Start of INPUT RECORDS
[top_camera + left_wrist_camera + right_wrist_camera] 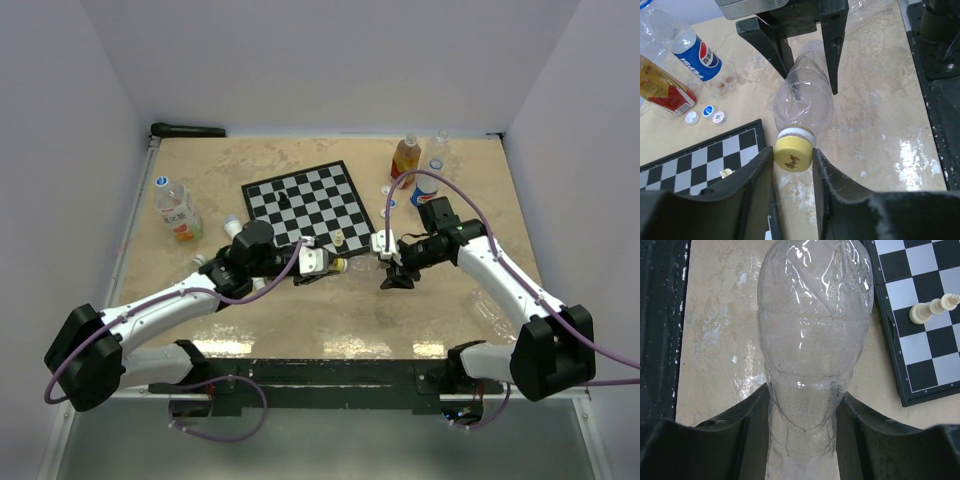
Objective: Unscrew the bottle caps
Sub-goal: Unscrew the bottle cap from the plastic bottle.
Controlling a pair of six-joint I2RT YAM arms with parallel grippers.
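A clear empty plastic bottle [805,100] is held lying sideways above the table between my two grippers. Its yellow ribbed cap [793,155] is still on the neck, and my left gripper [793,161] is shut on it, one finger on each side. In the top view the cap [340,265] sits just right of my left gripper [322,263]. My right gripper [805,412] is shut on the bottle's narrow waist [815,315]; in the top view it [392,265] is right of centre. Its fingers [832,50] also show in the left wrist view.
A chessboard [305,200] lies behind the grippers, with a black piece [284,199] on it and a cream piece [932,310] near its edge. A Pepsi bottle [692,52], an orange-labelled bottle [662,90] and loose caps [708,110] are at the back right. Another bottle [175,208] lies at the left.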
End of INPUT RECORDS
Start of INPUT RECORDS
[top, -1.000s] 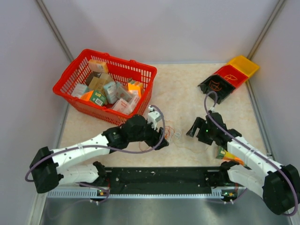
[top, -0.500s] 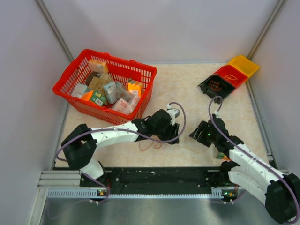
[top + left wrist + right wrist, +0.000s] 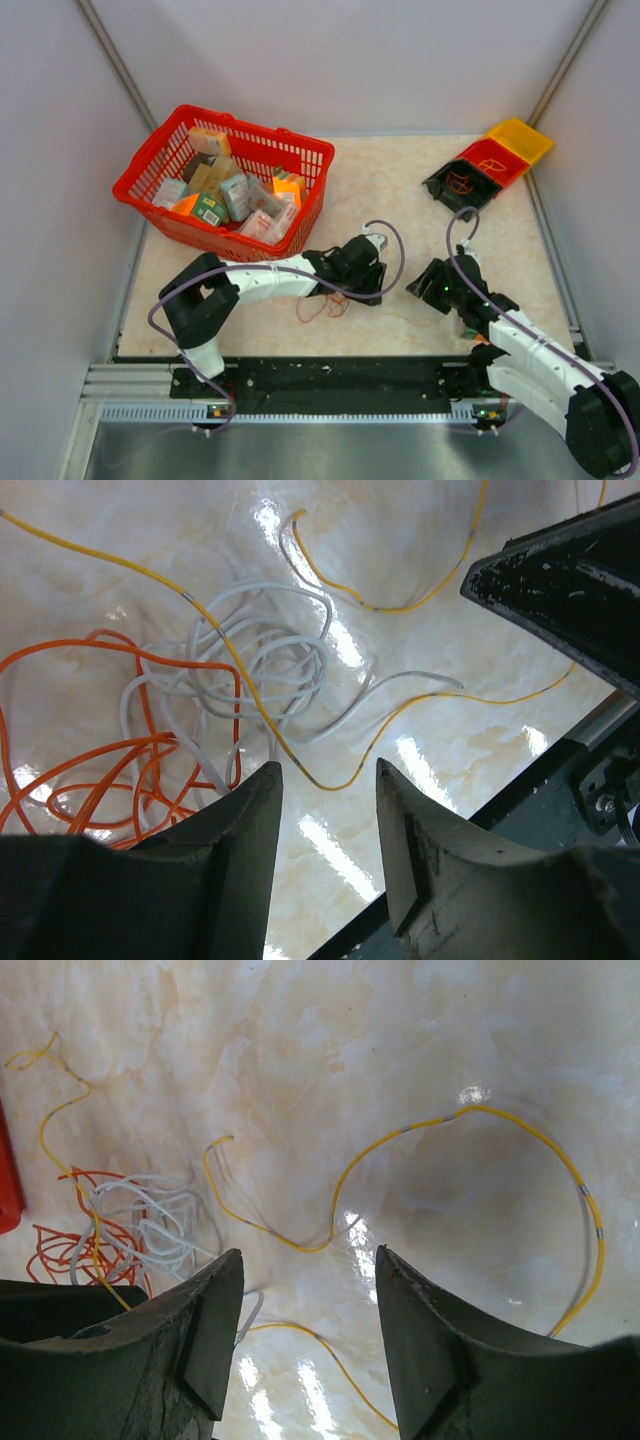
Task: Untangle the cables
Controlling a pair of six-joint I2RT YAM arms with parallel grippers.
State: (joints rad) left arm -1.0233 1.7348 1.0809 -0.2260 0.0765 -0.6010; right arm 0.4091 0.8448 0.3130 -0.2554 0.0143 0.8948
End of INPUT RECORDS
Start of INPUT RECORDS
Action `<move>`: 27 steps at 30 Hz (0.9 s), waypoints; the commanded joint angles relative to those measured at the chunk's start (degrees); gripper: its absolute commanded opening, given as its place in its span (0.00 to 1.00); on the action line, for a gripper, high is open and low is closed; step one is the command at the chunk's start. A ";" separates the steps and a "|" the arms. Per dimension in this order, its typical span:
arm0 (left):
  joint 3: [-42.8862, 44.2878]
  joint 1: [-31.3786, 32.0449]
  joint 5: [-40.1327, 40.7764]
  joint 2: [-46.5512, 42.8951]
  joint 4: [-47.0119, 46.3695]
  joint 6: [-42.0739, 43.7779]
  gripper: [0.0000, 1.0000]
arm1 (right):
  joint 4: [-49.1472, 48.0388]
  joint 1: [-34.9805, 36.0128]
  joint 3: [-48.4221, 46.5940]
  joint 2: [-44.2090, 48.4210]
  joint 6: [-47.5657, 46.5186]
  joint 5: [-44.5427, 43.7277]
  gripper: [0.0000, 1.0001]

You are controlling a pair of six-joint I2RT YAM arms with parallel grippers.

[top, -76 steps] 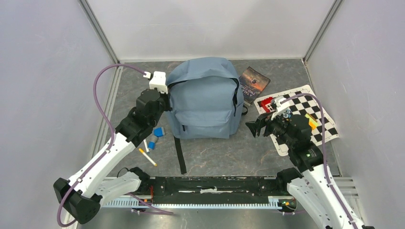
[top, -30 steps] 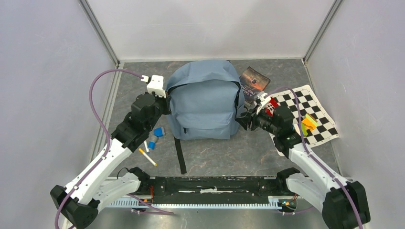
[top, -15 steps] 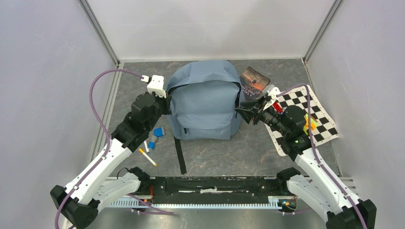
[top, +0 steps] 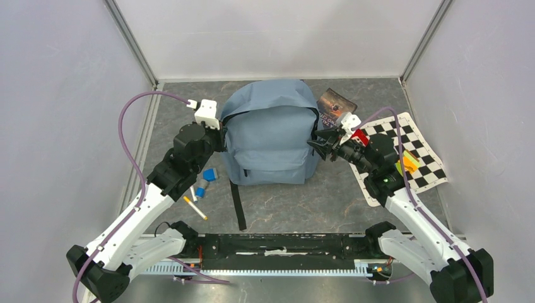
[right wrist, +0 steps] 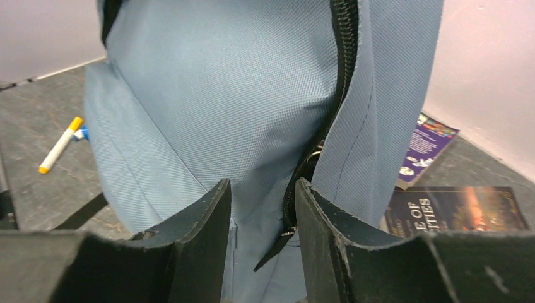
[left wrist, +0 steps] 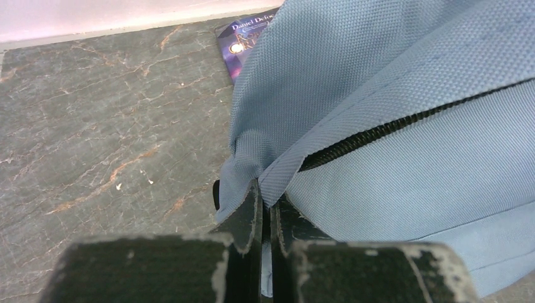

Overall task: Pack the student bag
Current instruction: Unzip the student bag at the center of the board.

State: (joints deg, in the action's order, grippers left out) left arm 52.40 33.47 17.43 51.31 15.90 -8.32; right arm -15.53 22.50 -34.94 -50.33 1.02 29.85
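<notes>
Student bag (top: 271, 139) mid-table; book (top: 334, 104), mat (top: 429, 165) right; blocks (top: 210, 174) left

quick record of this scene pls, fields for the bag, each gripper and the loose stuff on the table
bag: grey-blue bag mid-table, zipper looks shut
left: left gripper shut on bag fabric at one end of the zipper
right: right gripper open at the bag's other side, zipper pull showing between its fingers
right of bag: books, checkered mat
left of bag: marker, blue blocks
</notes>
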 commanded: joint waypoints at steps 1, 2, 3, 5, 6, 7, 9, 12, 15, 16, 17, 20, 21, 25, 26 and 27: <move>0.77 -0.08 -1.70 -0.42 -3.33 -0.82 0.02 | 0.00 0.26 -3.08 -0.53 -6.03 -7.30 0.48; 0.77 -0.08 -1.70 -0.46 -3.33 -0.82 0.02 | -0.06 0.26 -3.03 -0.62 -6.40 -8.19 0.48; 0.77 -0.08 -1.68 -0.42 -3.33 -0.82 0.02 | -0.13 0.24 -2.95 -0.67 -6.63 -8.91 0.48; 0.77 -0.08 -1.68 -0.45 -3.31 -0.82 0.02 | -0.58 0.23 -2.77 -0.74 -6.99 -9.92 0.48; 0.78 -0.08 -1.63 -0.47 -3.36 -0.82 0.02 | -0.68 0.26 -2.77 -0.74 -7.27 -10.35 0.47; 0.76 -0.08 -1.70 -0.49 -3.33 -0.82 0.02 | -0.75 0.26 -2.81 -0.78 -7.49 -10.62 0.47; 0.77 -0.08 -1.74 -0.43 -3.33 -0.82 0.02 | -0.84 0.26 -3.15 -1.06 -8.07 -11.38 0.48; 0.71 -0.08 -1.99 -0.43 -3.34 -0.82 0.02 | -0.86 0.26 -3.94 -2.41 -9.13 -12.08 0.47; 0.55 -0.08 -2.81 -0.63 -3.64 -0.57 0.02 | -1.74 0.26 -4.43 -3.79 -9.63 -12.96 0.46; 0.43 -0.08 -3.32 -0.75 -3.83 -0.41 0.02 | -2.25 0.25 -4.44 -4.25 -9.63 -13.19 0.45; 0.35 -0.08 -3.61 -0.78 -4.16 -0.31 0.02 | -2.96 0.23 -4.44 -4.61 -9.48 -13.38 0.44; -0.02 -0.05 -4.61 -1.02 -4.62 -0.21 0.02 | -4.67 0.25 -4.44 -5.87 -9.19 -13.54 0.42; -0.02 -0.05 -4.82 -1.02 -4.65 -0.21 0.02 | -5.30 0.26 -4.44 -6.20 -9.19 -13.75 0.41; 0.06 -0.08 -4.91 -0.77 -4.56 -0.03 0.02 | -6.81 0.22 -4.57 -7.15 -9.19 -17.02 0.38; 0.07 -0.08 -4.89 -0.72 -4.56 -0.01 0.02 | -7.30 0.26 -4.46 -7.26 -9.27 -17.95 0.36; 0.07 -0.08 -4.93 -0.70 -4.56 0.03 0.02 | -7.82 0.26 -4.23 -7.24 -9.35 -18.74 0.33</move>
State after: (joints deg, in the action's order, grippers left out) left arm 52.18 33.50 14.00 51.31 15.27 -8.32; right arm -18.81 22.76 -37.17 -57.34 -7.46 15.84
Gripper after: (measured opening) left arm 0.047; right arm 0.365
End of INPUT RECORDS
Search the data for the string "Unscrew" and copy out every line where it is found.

Objective: Unscrew the bottle caps
Sub-goal: Unscrew the bottle cap from the plastic bottle.

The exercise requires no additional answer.